▶ [How to complete this task]:
Each time a line of the listing holds "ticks", copy that line.

▶ [Recorded information]:
+++
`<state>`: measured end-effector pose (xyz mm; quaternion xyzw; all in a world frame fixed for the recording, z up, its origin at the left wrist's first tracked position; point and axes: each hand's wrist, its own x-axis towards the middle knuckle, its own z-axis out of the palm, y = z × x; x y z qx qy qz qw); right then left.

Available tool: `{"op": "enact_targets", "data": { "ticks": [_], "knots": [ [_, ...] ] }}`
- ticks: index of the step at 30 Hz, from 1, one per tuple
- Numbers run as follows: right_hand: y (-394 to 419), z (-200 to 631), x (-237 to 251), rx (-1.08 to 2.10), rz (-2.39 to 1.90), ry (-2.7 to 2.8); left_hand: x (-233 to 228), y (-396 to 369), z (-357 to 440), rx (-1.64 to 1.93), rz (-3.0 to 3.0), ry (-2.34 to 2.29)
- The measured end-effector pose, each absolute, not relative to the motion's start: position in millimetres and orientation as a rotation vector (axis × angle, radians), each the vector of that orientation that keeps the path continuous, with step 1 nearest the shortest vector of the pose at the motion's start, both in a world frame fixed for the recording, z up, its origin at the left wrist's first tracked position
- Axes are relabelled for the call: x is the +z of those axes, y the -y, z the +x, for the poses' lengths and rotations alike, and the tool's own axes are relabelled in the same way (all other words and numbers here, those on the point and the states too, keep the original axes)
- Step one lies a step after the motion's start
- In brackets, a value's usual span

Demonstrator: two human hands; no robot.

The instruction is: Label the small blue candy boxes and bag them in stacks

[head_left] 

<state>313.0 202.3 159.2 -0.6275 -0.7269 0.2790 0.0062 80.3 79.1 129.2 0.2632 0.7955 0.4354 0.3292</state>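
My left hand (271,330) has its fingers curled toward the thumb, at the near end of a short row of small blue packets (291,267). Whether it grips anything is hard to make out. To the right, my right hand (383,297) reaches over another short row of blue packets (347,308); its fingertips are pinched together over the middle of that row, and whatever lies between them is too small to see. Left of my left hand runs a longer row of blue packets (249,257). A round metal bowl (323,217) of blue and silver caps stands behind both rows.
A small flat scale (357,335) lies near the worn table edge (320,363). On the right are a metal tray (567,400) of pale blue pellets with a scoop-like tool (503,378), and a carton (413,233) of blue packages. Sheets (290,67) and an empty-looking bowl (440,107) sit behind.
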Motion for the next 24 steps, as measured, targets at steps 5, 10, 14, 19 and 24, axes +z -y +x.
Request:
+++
▶ [Expected answer]:
Available tool: `{"op": "enact_targets", "data": { "ticks": [_], "knots": [ [_, ...] ] }}`
- ticks: index of the step at 30 Hz, from 1, one per tuple

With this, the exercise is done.